Can handle massive quantities of documents: Vector embeddings can manage and process a vast amount of information, allowing them to swiftly locate precise data even when dealing with thousands or even millions of documents. This makes them an excellent choice for tasks involving extensive corpora or broad knowledge bases – anything from businesses with thousands of financial documents to journalists with rich catalogs of previous articles to refer back to.
Cons of Vector Databases
Non-Comprehensive Understanding: This approach falls short when you’re asking overarching questions like “can you summarize this document?” or “how does this character develop over the course of the entire book?”.

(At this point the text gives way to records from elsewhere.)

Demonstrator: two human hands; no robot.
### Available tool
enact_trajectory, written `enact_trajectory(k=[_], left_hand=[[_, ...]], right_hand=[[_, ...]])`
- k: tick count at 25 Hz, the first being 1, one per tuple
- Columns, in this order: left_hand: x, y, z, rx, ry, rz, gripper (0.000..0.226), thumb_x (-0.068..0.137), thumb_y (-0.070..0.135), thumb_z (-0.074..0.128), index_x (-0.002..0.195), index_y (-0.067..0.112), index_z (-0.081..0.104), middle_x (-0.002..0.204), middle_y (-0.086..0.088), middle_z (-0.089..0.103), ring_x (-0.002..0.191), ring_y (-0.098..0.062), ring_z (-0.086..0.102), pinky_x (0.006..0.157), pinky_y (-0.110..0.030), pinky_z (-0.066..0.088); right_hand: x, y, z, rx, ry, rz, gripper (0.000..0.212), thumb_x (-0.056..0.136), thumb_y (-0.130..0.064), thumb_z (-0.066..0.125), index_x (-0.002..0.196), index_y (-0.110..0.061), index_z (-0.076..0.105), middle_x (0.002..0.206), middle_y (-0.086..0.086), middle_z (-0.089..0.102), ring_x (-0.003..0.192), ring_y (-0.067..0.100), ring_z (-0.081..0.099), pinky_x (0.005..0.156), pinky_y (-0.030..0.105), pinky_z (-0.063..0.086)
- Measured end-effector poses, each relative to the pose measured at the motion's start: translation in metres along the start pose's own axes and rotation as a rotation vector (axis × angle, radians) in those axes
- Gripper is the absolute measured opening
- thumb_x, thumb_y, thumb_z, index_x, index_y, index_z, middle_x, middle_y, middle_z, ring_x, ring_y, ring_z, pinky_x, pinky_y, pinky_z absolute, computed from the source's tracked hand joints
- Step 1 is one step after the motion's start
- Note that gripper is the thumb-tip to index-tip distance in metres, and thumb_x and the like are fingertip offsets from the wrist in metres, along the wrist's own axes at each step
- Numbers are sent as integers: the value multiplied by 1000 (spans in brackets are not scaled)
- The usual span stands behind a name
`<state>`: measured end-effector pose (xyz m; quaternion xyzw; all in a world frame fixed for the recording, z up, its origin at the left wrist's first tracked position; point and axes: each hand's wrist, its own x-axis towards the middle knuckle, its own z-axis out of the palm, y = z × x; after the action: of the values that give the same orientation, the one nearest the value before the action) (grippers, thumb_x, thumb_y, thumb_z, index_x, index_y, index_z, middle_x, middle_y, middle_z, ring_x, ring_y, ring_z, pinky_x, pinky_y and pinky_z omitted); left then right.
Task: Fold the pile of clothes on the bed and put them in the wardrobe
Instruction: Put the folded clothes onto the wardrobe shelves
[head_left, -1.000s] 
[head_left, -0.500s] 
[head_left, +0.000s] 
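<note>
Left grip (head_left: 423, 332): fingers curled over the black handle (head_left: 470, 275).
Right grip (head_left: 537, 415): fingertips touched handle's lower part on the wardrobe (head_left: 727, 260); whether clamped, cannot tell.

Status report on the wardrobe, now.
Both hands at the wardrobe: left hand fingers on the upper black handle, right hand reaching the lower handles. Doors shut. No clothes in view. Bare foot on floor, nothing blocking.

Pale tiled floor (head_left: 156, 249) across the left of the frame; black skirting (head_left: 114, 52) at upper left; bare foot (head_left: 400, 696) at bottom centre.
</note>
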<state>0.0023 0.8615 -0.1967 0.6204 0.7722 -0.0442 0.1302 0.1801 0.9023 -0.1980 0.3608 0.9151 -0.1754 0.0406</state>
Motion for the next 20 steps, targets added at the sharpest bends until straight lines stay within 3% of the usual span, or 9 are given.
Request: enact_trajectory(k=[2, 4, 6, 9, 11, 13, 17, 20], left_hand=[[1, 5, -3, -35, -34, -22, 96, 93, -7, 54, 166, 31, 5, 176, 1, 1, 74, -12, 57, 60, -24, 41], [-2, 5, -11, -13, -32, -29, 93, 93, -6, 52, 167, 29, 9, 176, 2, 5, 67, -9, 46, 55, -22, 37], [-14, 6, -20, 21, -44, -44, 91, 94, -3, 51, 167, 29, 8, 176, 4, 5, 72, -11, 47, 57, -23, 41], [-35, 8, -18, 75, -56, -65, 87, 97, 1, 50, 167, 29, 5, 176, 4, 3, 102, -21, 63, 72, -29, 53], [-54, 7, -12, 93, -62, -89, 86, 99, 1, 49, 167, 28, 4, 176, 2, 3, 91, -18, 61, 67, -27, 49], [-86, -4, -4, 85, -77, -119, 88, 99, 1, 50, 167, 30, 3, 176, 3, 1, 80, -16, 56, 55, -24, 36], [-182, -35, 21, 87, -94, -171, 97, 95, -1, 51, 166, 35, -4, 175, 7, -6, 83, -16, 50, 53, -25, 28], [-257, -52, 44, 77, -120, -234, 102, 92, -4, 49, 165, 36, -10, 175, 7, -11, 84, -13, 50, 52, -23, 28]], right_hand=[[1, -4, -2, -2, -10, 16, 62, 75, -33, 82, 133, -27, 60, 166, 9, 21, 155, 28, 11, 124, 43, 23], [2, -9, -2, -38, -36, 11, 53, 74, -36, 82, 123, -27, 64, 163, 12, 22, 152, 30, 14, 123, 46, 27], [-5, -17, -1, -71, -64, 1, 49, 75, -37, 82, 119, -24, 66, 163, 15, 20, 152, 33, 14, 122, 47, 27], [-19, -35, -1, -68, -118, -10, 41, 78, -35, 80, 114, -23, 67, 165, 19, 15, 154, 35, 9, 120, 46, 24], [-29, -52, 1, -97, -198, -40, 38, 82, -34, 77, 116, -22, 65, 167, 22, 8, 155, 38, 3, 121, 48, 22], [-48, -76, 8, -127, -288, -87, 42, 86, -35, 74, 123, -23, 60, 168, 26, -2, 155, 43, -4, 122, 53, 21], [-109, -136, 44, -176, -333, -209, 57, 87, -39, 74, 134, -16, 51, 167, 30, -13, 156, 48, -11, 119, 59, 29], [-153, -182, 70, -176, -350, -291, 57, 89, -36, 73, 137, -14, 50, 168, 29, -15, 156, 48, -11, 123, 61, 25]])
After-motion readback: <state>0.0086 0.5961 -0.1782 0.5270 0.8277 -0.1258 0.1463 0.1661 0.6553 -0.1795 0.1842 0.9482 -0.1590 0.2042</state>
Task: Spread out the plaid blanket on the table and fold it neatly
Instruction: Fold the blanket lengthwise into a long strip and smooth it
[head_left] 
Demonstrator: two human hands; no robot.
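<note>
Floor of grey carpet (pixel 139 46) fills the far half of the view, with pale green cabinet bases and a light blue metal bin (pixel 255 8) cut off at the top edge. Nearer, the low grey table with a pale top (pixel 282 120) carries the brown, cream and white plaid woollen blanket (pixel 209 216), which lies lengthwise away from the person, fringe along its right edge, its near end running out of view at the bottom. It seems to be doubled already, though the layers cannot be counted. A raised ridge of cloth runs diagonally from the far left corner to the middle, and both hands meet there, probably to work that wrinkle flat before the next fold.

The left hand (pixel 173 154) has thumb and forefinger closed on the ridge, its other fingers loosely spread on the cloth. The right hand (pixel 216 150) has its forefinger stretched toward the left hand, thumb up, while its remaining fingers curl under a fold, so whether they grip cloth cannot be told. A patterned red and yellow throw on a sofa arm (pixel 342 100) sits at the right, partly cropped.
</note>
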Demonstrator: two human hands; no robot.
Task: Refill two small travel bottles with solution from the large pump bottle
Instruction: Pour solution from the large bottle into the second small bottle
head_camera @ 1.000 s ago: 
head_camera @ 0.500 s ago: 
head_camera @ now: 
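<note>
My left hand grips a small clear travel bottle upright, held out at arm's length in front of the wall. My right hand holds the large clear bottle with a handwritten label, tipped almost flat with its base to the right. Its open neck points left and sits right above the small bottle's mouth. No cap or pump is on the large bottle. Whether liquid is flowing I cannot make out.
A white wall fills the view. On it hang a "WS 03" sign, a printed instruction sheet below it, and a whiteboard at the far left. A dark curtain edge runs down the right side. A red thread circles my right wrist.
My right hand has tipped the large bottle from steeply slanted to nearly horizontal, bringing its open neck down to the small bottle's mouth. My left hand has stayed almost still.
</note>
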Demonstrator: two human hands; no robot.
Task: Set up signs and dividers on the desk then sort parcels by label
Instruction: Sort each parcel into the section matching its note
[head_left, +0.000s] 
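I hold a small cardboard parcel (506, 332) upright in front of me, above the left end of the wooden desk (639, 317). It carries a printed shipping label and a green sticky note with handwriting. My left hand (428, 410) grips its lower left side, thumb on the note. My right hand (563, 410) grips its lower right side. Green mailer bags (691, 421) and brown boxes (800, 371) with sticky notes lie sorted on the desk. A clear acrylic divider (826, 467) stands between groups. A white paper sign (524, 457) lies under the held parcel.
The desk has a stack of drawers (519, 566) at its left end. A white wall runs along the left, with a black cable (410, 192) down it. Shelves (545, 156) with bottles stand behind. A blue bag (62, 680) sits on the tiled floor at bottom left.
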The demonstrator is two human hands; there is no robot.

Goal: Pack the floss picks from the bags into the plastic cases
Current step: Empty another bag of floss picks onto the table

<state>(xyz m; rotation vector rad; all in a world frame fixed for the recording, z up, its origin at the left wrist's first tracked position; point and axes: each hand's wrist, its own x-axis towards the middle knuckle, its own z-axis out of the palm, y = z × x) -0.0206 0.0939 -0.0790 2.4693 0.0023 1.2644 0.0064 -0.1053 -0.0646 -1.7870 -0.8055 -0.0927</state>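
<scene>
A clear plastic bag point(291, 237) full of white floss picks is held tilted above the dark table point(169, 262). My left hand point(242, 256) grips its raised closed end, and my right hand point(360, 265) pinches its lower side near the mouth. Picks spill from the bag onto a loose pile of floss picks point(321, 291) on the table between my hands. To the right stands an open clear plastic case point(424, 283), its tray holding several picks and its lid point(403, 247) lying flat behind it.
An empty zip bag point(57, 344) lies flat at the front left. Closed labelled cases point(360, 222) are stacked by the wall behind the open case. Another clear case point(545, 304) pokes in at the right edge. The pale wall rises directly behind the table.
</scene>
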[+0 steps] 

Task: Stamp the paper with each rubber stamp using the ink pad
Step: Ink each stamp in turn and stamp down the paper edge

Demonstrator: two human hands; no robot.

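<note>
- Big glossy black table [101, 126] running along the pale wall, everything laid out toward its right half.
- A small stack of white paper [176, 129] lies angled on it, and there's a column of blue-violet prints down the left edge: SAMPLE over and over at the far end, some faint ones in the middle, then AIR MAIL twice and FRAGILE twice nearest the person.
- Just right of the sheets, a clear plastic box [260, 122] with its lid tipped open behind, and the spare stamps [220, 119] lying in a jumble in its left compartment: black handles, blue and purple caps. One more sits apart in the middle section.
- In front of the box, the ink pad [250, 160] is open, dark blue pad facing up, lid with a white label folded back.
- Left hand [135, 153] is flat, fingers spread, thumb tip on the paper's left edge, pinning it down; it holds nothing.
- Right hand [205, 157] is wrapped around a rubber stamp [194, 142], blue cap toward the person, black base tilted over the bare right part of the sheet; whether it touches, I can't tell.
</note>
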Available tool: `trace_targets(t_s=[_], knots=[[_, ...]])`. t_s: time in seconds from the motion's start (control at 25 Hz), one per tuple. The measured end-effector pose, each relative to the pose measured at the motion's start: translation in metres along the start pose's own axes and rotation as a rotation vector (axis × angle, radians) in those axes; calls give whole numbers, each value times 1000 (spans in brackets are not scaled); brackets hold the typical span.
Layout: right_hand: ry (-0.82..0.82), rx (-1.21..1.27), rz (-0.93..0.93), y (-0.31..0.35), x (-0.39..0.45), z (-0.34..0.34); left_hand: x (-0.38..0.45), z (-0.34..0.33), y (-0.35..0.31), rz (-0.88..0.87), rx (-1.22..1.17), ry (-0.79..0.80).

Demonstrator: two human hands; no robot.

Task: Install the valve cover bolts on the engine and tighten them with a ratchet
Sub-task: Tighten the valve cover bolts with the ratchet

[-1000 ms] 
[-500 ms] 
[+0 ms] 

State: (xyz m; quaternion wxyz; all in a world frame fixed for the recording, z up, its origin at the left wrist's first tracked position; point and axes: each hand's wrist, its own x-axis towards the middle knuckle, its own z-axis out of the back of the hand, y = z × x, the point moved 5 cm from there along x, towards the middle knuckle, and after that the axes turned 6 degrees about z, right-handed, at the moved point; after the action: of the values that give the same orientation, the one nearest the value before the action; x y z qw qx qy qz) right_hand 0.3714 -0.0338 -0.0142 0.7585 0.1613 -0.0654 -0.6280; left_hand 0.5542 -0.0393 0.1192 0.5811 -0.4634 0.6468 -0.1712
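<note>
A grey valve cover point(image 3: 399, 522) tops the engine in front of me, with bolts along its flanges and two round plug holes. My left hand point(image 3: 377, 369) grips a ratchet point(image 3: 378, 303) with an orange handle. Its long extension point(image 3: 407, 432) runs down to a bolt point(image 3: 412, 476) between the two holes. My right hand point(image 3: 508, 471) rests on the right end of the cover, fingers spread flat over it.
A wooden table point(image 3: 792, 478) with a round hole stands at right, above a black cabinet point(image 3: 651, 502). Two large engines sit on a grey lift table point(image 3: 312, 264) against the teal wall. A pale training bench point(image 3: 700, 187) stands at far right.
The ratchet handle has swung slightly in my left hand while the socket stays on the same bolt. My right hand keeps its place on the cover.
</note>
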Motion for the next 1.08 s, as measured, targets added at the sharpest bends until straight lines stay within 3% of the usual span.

Complexity: The usage and optimization of vector databases require a certain level of technical understanding and expertise. Deciding how you “chunk” documents effectively (how you slice up documents into bite-size 300-500 token segments) can be challenging. You will need to tailor your chunking algorithm to different types of documents (e.g. books vs research papers vs. financial documents).
Hybrid Approach
Given these tradeoffs between long context windows and vector embeddings, it can be prudent to use a hybrid approach to maximize the strengths of each technology, i.e. finding most relevant documents with the help of a vector database, then passing those docs in their entirety into a long context window along with your prompt. This is ideal for use-cases where you don’t know which document contains the information you care about, but you also need a full, comprehensive understanding of the document once you find it.
Often times, a hybrid approach is best suited for information retrieval from a massive knowledge base – commonly employed for troves of business documents or large bodies of work.
In Summary
To sum it all up, Large Language Models and vector embeddings each have their own strengths and weaknesses. There's no one-size-fits-all solution - long context windows may struggle with massive datasets, while vector embeddings may lack depth of understanding. It's all about choosing the right tool for the job, considering both the nature of your data and the questions you're asking.